HOW TO COMPLETE THIS TASK
Return only those lines of the listing in which "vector" appears.

DATA SEGMENT
============
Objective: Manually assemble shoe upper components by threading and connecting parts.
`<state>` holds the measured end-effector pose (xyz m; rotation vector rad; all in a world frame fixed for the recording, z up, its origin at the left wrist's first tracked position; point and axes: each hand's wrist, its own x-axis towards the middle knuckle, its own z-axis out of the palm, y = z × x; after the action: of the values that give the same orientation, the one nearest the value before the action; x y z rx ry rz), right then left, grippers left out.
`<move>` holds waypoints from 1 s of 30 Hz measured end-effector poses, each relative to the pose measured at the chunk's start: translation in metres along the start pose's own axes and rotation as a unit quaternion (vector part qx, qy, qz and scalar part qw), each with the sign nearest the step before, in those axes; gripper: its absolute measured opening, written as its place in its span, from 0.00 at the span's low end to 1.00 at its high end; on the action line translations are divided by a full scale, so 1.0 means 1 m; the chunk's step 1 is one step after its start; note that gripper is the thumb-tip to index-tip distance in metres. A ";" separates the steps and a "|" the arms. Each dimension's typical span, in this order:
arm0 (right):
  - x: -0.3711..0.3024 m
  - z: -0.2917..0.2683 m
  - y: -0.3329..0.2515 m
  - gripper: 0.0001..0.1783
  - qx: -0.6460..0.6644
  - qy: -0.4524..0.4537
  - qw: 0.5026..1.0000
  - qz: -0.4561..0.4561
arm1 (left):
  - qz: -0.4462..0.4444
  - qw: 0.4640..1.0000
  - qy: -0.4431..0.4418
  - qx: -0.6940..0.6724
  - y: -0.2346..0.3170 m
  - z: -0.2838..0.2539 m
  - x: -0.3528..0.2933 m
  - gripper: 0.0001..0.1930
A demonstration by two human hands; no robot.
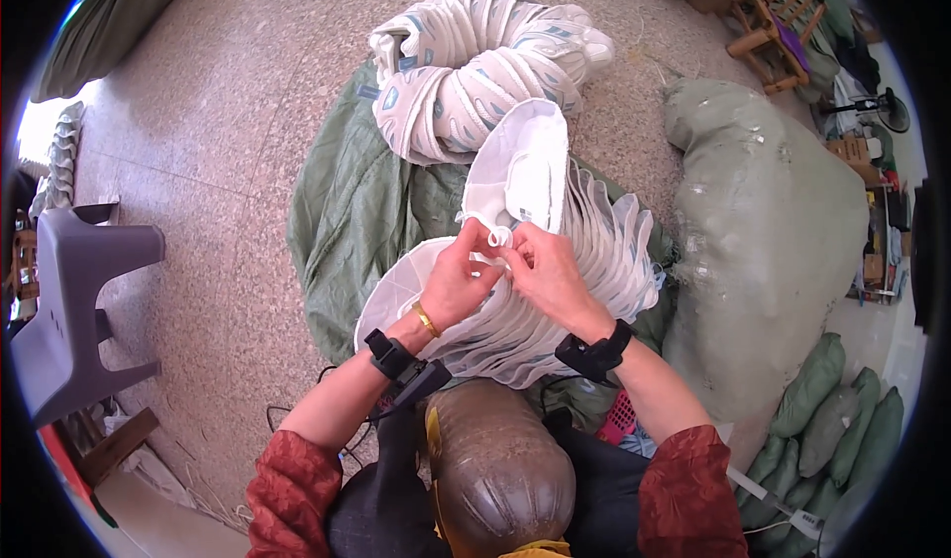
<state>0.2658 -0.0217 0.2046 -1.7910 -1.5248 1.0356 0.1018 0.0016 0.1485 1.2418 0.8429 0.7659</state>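
My left hand (459,281) and my right hand (550,273) meet in the middle, both with fingers closed in a pinch. Between the fingertips is a small loop of white cord (499,234). Just beyond it stands a white fabric piece (540,187) that looks like a shoe upper, its pale inside showing. It belongs to a fanned stack of similar uppers (619,251) curving under my hands and to the right. Farther off, a coiled ring of white uppers with blue-grey patches (475,98) rests partly on a green woven sack (347,211).
A bulging grey-green sack (763,251) stands close on the right, with several rolled green bundles (817,385) nearer. To the left is a purple-grey plastic chair (74,301). A wooden chair (778,33) stands far right. Directly before me is a rounded brown, plastic-like form (500,459).
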 end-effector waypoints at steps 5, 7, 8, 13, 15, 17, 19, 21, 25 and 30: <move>-0.003 -0.007 0.001 0.08 -0.027 -0.027 0.999 -0.016 | -0.089 0.995 -0.045 -0.018 -0.003 0.004 -0.004 0.09; -0.003 -0.009 0.001 0.09 -0.040 -0.028 0.998 -0.027 | -0.080 0.994 -0.055 -0.051 -0.010 0.003 -0.003 0.08; -0.002 -0.009 0.002 0.09 -0.054 -0.028 0.997 -0.038 | -0.070 0.992 -0.065 -0.086 -0.014 0.003 -0.002 0.07; 0.001 -0.008 0.001 0.10 -0.041 -0.009 0.998 -0.038 | -0.046 0.994 -0.088 -0.052 -0.023 -0.001 0.004 0.05; 0.003 -0.009 0.002 0.10 -0.045 -0.005 0.998 -0.034 | -0.052 0.994 -0.093 -0.037 -0.022 -0.001 0.004 0.05; 0.004 -0.011 0.007 0.12 -0.075 -0.004 0.994 -0.081 | -0.070 0.994 -0.083 -0.018 -0.017 0.003 0.003 0.05; 0.005 -0.014 0.005 0.12 -0.084 -0.003 0.994 -0.070 | -0.051 0.997 -0.048 0.021 -0.004 0.010 0.003 0.06; 0.007 -0.014 0.005 0.11 -0.090 -0.003 0.994 -0.061 | -0.033 0.997 -0.011 0.062 0.001 0.015 0.003 0.07; 0.014 -0.015 -0.007 0.09 -0.067 -0.043 0.997 -0.025 | 0.158 0.970 0.065 0.175 0.003 0.018 0.002 0.08; 0.016 -0.017 -0.012 0.08 -0.018 -0.084 0.996 0.030 | 0.213 0.953 0.092 0.195 0.006 0.021 0.000 0.09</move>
<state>0.2743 -0.0025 0.2203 -1.8228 -1.6056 1.2221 0.1199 -0.0075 0.1572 1.7605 0.9177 1.1094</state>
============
TASK ANSWER
`<state>` holds the measured end-effector pose (xyz m; rotation vector rad; all in a world frame fixed for the recording, z up, its origin at the left wrist's first tracked position; point and axes: each hand's wrist, its own x-axis towards the middle knuckle, its own z-axis out of the palm, y = z × x; after the action: of the values that give the same orientation, the one nearest the value before the action; x y z rx ry rz), right then left, grippers left out.
`<move>` holds waypoints from 1 s of 30 Hz measured end-effector poses, each relative to the pose measured at the chunk's start: translation in metres along the start pose's own axes and rotation as a unit quaternion (vector part qx, qy, qz and scalar part qw), each with the sign nearest the step before, in those axes; gripper: its absolute measured opening, written as its place in its span, from 0.00 at the span's low end to 1.00 at its high end; on the action line translations are divided by a full scale, so 1.0 means 1 m; the chunk's step 1 is one step after its start; note that gripper is the thumb-tip to index-tip distance in metres. A ";" separates the steps and a "|" the arms. Each dimension's typical span, in this order:

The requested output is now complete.